**DATA SECTION**
________
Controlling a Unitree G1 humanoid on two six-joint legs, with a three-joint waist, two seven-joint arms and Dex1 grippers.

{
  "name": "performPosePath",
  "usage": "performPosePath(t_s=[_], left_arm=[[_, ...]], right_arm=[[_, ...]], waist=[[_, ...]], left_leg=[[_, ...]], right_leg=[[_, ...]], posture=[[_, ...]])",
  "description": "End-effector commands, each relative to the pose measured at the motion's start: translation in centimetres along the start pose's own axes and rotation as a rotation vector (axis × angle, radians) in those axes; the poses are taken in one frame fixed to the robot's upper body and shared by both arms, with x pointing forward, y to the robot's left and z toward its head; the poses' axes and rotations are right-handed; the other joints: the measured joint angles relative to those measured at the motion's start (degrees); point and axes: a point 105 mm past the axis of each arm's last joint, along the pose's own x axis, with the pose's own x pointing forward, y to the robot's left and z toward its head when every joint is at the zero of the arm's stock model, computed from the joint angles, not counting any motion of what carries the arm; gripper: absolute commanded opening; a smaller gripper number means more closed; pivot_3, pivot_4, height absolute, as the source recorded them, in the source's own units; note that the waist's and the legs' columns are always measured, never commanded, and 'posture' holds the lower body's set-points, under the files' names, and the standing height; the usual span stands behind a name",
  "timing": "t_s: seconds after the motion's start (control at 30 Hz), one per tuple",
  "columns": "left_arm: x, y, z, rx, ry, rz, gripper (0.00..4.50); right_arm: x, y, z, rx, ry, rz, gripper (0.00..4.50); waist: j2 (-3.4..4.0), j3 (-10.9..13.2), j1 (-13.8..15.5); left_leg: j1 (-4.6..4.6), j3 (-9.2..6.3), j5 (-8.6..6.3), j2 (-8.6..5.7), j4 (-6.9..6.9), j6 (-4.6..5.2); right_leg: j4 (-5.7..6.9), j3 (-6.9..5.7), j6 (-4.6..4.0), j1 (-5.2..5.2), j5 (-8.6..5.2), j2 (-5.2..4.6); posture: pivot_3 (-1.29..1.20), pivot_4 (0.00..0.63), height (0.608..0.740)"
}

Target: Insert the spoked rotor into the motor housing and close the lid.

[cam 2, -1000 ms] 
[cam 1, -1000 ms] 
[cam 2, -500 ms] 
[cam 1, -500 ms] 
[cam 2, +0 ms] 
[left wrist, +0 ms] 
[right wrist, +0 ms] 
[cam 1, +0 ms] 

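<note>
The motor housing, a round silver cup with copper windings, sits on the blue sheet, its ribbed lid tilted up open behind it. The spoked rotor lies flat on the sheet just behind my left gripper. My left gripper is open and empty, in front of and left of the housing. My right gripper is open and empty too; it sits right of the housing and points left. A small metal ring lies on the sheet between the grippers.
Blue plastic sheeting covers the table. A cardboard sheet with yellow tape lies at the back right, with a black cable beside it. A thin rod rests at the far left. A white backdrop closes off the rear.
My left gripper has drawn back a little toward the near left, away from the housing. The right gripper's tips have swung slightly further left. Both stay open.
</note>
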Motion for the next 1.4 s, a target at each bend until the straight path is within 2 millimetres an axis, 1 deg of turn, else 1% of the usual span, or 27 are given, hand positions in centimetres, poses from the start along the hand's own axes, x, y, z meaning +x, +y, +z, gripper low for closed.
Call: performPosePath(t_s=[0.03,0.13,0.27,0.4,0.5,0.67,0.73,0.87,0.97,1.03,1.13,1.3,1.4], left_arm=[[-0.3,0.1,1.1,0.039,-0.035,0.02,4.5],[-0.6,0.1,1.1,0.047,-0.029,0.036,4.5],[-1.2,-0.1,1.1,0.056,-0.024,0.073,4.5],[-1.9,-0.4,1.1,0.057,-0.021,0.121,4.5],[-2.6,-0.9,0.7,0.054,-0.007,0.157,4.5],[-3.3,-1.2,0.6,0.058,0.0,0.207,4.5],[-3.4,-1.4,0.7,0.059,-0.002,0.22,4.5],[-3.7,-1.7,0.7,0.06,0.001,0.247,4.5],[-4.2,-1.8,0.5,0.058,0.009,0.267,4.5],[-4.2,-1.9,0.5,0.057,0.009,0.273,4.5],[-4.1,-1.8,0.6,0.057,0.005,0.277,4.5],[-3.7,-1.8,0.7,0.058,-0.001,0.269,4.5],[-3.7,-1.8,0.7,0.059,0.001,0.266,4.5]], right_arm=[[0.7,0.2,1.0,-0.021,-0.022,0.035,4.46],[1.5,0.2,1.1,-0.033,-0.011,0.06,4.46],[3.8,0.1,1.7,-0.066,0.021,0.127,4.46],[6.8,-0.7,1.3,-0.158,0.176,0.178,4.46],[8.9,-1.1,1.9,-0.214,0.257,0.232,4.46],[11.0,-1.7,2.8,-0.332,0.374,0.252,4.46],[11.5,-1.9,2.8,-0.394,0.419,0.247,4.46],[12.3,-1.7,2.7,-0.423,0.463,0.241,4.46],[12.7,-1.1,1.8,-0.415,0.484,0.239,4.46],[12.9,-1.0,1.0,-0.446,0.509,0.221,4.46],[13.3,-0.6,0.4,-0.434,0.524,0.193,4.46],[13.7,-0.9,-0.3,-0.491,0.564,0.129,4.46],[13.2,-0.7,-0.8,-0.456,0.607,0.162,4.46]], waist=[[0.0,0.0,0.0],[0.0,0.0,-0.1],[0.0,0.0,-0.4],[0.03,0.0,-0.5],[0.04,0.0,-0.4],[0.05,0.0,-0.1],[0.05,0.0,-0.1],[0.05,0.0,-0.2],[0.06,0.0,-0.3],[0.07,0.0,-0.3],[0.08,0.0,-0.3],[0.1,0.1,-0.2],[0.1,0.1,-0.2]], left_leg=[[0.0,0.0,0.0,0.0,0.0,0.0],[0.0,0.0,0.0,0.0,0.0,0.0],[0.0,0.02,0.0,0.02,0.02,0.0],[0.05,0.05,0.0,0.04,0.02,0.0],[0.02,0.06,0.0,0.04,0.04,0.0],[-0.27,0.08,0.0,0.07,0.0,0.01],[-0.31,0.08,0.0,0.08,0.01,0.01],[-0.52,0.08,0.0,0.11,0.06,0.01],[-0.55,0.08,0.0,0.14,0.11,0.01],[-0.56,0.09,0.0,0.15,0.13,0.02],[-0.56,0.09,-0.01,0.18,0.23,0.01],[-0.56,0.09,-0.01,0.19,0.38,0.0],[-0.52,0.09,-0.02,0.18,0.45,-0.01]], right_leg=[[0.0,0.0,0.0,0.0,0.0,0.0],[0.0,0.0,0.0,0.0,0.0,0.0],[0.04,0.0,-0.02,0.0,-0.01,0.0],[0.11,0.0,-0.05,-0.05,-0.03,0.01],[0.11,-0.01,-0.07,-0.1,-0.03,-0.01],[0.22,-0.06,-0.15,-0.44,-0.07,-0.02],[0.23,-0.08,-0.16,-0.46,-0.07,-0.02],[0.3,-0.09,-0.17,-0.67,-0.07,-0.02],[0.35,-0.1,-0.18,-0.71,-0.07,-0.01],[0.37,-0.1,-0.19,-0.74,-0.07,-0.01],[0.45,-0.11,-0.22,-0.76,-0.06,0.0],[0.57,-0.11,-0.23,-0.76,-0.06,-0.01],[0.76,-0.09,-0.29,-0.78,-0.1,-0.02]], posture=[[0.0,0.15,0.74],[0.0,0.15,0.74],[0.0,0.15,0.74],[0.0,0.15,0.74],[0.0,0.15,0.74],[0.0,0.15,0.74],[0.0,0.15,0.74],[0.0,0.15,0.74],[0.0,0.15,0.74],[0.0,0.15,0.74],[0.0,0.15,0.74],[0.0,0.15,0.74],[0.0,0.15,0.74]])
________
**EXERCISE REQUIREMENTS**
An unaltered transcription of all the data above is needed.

**COMPLETED TASK**
Controlling a Unitree G1 humanoid on two six-joint legs, with a three-joint waist, two seven-joint arms and Dex1 grippers.

{
  "name": "performPosePath",
  "usage": "performPosePath(t_s=[_], left_arm=[[_, ...]], right_arm=[[_, ...]], waist=[[_, ...]], left_leg=[[_, ...]], right_leg=[[_, ...]], posture=[[_, ...]])",
  "description": "End-effector commands, each relative to the pose measured at the motion's start: translation in centimetres along the start pose's own axes and rotation as a rotation vector (axis × angle, radians) in those axes; the poses are taken in one frame fixed to the robot's upper body and shared by both arms, with x pointing forward, y to the robot's left and z toward its head; the poses' axes and rotations are right-handed; the other joints: the measured joint angles relative to those measured at the motion's start (degrees); point and axes: a point 105 mm past the axis of each arm's last joint, along the pose's own x axis, with the pose's own x pointing forward, y to the robot's left and z toward its head when every joint is at the zero of the arm's stock model, computed from the joint angles, not counting any motion of what carries the arm; gripper: absolute commanded opening; a smaller gripper number means more closed; pivot_3, pivot_4, height absolute, as the source recorded them, in the source's own units; note that the waist's and the legs' columns are always measured, never commanded, and 'posture' holds the lower body's set-points, under the files' names, and the standing height; the usual span stands behind a name",
  "timing": "t_s: seconds after the motion's start (control at 30 Hz), one per tuple",
  "columns": "left_arm: x, y, z, rx, ry, rz, gripper (0.00..4.50); right_arm: x, y, z, rx, ry, rz, gripper (0.00..4.50); waist: j2 (-3.4..4.0), j3 (-10.9..13.2), j1 (-13.8..15.5); left_leg: j1 (-4.6..4.6), j3 (-9.2..6.3), j5 (-8.6..6.3), j2 (-8.6..5.7), j4 (-6.9..6.9), j6 (-4.6..5.2); right_leg: j4 (-5.7..6.9), j3 (-6.9..5.7), j6 (-4.6..4.0), j1 (-5.2..5.2), j5 (-8.6..5.2), j2 (-5.2..4.6); posture: pivot_3 (-1.29..1.20), pivot_4 (0.00..0.63), height (0.608..0.740)"
}

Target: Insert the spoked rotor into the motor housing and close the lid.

[cam 2, -1000 ms] 
[cam 1, -1000 ms] 
[cam 2, -500 ms] 
[cam 1, -500 ms] 
[cam 2, +0 ms] 
[left wrist, +0 ms] 
[right wrist, +0 ms] 
[cam 1, +0 ms] 

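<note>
The motor housing, a round silver cup with copper windings, sits on the blue sheet, its ribbed lid tilted up open behind it. The spoked rotor lies flat on the sheet just behind my left gripper. My left gripper is open and empty, in front of and left of the housing. My right gripper is open and empty too; it sits right of the housing and points left. A small metal ring lies on the sheet between the grippers.
Blue plastic sheeting covers the table. A cardboard sheet with yellow tape lies at the back right, with a black cable beside it. A thin rod rests at the far left. A white backdrop closes off the rear.
My left gripper has drawn back a little toward the near left, away from the housing. The right gripper's tips have swung slightly further left. Both stay open.
</note>
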Motion for the next 1.4 s, a target at each bend until the straight path is within 2 millimetres an axis, 1 deg of turn, else 1% of the usual span, or 27 are given, hand positions in centimetres, poses from the start along the hand's own axes, x, y, z meaning +x, +y, +z, gripper low for closed.
Call: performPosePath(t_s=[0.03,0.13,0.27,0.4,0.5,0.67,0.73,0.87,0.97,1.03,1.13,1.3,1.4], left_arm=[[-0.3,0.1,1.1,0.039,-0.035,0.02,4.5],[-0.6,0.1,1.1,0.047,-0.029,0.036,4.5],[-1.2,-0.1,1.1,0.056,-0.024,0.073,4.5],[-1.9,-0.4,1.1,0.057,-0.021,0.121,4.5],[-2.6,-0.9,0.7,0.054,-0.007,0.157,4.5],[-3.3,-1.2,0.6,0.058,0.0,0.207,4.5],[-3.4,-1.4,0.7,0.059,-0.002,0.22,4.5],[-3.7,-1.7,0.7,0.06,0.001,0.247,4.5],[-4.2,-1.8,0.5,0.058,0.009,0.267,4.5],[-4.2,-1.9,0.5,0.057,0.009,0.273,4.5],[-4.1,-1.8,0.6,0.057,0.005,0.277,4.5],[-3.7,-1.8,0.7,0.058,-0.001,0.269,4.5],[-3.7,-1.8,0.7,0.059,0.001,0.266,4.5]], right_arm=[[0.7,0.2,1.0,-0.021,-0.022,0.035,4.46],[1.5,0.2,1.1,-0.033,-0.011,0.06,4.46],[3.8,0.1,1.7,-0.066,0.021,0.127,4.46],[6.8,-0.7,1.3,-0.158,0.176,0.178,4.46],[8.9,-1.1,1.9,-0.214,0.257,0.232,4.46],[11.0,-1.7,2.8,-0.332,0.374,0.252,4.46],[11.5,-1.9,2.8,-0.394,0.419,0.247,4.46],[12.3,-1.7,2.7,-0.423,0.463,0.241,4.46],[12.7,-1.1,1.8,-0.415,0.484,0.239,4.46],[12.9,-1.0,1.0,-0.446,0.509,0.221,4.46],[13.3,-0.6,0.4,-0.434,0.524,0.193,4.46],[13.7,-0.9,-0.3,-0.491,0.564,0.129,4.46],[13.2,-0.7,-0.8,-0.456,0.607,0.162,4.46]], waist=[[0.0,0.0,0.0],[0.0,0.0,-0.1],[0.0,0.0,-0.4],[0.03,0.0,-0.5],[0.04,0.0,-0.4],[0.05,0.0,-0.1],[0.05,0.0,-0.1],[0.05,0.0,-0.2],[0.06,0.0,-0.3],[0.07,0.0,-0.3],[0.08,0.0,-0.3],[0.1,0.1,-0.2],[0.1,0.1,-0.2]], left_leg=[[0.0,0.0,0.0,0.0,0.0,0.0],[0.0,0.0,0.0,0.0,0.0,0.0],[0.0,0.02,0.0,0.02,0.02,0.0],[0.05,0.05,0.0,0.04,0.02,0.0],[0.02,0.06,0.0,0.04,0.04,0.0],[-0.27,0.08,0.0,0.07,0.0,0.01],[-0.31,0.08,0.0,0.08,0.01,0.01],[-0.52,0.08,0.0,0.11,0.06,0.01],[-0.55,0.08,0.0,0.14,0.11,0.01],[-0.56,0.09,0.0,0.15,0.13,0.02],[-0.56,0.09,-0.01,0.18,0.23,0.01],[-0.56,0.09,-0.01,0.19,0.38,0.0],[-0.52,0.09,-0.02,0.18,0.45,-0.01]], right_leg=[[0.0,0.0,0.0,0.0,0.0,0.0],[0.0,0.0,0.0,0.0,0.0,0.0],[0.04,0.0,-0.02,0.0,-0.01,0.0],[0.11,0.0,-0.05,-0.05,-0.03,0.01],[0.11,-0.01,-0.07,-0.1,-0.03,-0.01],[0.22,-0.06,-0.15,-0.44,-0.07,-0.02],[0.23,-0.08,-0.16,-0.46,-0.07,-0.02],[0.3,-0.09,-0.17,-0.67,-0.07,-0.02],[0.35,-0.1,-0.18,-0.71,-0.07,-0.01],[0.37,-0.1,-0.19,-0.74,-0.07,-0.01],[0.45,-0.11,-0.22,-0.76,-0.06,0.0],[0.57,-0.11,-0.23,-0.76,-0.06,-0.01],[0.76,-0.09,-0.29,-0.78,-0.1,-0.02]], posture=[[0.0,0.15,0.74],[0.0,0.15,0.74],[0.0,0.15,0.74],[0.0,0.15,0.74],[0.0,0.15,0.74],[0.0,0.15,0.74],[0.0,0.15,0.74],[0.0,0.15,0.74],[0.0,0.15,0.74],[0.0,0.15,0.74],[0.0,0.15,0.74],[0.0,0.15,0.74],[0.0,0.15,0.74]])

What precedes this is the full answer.